WHAT TO WORK ON. Among the lines of data below, reproduce only those from the one with "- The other" through the one with "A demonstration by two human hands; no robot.", exactly as they stand, both ends included.

DATA EXCERPT.

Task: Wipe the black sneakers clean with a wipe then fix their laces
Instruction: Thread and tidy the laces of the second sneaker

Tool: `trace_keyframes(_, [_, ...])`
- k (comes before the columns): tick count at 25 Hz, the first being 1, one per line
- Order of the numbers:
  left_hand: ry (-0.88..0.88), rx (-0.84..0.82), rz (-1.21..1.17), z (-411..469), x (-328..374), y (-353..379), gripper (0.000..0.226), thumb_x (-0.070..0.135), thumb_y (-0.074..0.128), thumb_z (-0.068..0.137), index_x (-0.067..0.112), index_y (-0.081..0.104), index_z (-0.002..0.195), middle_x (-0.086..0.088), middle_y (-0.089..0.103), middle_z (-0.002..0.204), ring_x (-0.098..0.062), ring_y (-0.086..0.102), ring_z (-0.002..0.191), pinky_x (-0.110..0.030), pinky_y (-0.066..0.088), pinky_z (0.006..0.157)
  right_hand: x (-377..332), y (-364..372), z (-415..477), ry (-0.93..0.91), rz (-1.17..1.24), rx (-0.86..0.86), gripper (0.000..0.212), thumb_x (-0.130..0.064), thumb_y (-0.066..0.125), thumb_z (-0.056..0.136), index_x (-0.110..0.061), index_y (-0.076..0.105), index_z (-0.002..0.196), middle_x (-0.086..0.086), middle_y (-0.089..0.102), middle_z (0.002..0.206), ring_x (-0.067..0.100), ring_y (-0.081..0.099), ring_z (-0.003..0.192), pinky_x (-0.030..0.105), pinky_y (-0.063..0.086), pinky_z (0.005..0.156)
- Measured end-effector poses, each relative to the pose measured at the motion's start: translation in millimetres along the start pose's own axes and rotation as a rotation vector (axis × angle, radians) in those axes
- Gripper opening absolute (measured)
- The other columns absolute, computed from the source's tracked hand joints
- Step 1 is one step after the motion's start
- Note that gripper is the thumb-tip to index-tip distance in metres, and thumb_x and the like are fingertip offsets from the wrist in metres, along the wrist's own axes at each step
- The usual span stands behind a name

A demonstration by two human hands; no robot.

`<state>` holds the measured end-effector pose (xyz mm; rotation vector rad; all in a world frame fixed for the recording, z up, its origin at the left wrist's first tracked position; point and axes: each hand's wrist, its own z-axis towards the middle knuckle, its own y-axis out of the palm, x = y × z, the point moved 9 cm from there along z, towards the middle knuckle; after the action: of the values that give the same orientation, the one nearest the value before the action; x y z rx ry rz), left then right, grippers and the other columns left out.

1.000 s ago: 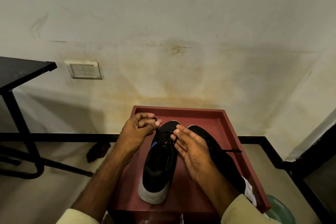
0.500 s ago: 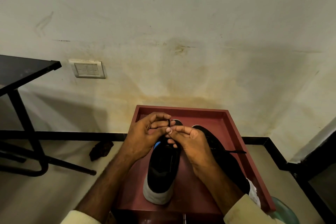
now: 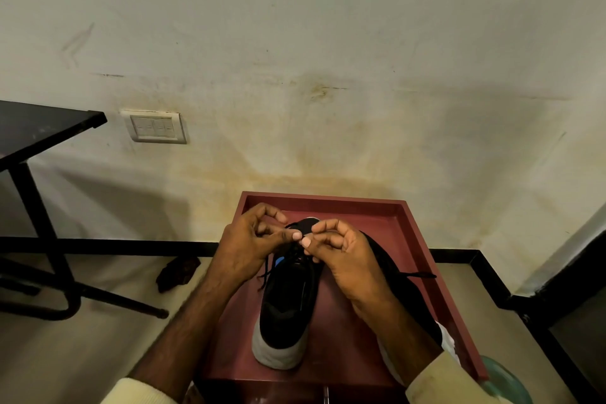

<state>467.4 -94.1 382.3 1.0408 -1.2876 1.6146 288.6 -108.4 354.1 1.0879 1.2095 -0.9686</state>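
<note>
Apart a second ago, my left hand [image 3: 249,249] and right hand [image 3: 344,259] now meet mid-frame, each pinching the lace [image 3: 266,267] above the black sneaker [image 3: 288,308] on the red table [image 3: 410,239]. The knotting seems to have begun.

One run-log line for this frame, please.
step: fixing laces | left hand: pinches lace | right hand: pinches same lace | left sneaker: on red tray | right sneaker: beside it

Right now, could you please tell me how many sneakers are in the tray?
2. The left sneaker lies central in the tray; the right sneaker lies beside it, partly hidden by the right hand.
</note>
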Motion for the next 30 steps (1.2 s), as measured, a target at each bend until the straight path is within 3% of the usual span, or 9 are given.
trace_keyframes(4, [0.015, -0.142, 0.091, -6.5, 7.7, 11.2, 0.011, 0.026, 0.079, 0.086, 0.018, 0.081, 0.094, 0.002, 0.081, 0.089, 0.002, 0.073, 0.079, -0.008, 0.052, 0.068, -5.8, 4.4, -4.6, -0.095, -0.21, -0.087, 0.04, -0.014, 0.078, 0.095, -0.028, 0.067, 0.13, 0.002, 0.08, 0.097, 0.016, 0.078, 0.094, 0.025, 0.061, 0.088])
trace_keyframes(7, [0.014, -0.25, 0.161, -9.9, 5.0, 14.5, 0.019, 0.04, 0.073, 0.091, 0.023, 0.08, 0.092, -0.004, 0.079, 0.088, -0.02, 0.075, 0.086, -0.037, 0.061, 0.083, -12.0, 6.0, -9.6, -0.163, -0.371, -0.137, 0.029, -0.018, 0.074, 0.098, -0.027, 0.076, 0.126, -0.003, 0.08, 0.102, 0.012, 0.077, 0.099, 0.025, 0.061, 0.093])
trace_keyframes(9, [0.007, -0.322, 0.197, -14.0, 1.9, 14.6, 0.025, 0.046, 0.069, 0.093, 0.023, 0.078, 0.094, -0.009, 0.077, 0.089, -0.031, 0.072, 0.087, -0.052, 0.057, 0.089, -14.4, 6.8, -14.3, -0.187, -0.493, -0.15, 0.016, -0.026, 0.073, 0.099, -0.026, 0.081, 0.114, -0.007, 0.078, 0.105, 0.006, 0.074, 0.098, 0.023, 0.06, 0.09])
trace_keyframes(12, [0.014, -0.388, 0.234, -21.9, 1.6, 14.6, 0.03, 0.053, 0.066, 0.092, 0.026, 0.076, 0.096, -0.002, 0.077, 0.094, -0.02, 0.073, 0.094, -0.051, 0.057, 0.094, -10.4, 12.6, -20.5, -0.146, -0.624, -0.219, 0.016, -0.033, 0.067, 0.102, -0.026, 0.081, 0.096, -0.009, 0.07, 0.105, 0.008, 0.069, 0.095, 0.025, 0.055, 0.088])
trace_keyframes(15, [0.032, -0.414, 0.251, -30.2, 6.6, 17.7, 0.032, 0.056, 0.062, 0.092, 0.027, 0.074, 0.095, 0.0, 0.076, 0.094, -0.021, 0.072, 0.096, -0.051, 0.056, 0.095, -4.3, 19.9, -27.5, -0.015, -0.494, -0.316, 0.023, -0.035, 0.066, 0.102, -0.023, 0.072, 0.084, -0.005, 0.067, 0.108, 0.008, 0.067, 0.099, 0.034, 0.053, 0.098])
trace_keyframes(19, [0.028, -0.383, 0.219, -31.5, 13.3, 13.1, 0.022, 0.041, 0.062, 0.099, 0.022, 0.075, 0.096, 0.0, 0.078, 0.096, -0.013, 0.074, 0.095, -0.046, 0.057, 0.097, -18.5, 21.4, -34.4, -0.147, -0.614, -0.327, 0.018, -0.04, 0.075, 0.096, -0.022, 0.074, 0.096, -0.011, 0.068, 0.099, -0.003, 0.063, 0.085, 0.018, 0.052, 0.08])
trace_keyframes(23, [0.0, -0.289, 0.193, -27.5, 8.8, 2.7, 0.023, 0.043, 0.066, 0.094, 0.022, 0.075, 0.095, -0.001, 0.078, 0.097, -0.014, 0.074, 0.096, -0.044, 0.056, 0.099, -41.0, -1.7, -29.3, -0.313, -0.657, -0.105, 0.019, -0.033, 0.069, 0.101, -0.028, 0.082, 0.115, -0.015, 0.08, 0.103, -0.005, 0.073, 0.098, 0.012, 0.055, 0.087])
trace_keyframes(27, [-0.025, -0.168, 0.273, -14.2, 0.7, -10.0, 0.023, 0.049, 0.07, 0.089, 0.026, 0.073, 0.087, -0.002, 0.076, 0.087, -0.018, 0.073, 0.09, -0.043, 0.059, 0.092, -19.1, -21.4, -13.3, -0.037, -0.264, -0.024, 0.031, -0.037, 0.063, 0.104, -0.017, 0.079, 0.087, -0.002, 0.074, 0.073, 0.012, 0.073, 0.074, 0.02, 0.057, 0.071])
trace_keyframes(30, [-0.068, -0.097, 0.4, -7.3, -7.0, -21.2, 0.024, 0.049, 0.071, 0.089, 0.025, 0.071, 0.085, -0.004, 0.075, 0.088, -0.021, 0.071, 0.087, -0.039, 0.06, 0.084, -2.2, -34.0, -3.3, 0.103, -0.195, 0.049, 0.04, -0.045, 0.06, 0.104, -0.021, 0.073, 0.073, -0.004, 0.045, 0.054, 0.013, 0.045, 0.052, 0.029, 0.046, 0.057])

SOLUTION TO THIS PROBLEM.
- The other columns absolute, computed from the source's tracked hand joints
- Step 1 is one step after the motion's start
- Note that gripper is the thumb-tip to index-tip distance in metres, and thumb_x and the like are fingertip offsets from the wrist in metres, along the wrist's own axes at each step
- The usual span stands behind a name

A demonstration by two human hands; no robot.

There is nothing further to the answer.